The introduction of Docsis 3.1 protocols in the coming years, by it's very nature, will free up a lot of network capacity to accommodate vastly faster speeds.
IMHO All in all, Although I agree 24x8 Docsis 3 modems are ideal, the technical reality is that Rogers network just hasn't reached the point where foreseeable FUTURE network capacity limits will make their CURRENT purchase/use REALISTICALLY worthwhile.
It's like buying a Lamborghini when a bicycle will do.
Im using the new Hitron but also have disabled the gateway and would buy the CDA-32372 in a heartbeat if I could find one. My Motorola 6121 worked awesome but this one would be nice to have even if it was only for a year or 2. So hope they read this and see many users want this standalone modem and they would not lose any money by offering it. If they dont then ppl will get it anyways when available from other places and then they will lose money. I have always used my own modem and only have the gateway until I can find the standalone modem.
OK here is the real reason for dropped connections and crappy performance of this modem and why Rogers does not want to use another modem!
Rogers is hijacking your page requests to route through their DNS gateway.
If you look in the mso user you will see DNS proxy gateway. Even using your own DNS does not stop the routing through the Rogers gateway. This modem does not allow it to be changed. Why?
I can only guess, but this makes it possible for them to inject their own ads, traffic shape, prevent the use of media which you are not paying them for plus track everything you do.
I would swear and call Rogers a name but that would break the TOU so I will refrain.
Rogers doesnt inject their own adds.. but they do use it to ocassionaly push injections, yes.
They usually come up, when there is a major infrastructure change (when they change the package speeds, etc.) This is also how they inject the USAGE warnings.
(the right/wrong of this... thats another story).
Regardless of it going through a DNS proxy.. ANY information, they could traffic shape, block, throttle, with the rest of the networking equipement that our connection goes through.
What information are you looking at to think there is a proxy, other than the DNS servers entered?
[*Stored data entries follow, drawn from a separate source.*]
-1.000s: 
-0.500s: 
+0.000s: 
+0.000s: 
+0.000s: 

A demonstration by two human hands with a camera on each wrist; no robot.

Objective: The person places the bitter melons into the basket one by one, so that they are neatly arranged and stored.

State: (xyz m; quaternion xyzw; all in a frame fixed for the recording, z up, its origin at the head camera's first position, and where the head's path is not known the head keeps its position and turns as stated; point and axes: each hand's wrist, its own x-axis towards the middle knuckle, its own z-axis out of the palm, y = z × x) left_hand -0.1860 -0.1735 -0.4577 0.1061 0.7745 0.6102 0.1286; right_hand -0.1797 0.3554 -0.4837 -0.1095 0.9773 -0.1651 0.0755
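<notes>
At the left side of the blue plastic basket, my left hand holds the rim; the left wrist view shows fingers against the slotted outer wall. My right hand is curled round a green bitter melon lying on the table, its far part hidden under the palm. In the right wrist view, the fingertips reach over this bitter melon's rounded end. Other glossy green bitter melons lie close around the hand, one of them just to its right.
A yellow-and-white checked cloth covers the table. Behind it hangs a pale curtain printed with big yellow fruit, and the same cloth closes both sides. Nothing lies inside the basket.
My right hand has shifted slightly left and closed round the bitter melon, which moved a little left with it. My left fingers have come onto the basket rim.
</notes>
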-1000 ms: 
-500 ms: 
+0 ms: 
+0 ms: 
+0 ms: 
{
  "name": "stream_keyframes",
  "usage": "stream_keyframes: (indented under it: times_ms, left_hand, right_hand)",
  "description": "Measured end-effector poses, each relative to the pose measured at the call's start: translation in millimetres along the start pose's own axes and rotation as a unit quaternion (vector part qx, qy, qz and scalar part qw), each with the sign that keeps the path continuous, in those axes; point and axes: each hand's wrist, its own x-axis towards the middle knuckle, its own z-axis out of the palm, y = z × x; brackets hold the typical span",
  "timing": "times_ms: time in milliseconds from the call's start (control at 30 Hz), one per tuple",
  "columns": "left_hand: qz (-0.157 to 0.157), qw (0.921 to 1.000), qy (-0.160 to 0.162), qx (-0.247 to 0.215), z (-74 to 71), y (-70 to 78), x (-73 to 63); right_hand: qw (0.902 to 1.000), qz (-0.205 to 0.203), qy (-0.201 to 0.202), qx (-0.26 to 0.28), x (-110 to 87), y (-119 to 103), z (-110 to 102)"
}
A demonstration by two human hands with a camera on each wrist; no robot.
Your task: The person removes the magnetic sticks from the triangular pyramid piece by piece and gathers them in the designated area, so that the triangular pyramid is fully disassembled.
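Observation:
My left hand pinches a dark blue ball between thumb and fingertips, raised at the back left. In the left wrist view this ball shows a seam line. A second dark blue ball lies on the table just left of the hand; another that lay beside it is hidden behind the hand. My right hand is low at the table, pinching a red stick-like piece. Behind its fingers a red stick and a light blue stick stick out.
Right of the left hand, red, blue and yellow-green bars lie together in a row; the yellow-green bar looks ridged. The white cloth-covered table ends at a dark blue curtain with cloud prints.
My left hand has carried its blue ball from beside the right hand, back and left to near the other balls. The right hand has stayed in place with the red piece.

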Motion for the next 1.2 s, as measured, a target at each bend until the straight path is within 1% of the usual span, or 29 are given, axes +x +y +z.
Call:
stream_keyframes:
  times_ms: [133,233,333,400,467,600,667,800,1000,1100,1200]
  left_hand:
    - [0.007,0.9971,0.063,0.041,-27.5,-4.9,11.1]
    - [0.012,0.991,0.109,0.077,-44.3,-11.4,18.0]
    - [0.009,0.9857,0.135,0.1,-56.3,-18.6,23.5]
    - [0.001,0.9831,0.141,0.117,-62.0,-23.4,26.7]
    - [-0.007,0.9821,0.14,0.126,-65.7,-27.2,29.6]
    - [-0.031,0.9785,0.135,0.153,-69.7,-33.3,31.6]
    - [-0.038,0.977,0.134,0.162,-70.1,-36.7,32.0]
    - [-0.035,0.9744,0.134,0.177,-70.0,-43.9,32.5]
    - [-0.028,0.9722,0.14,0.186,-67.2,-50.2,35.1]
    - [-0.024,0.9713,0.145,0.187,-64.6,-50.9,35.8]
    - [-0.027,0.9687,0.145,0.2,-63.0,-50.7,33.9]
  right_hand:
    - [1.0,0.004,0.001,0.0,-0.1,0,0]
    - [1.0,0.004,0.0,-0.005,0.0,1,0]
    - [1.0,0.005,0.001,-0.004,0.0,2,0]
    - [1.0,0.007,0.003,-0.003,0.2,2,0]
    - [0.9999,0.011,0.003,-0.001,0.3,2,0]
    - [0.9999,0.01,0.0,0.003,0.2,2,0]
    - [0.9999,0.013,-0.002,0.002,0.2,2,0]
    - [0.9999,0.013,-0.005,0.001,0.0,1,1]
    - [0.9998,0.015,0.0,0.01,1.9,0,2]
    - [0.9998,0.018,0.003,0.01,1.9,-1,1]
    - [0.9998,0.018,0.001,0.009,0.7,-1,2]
This is my information on my gateway:
DHCP Gateway IP Address: 192.168.0.1
Subnet Mask: 255.255.255.0
DNS Proxy IP Address: 192.168.0.1
Primary LAN DNS: 184.108.40.206
Secondary LAN DNS: 220.127.116.11
Listed at the bottom two, are the two rogers DNS servers. Are these not changable on the modem you have? (i have the SMC and they are).
The PROXY that they list here.. is the IP address of your LOCAL gateway itself. meaning, that you could put into a LOCAL device's gateway settings, the IP of the gateway modem, and it will proxy the addresses that it has stored in here.
IF you are entering your own DNS server info on the device itself, then it would never go to that proxy and forward to the rogers ones.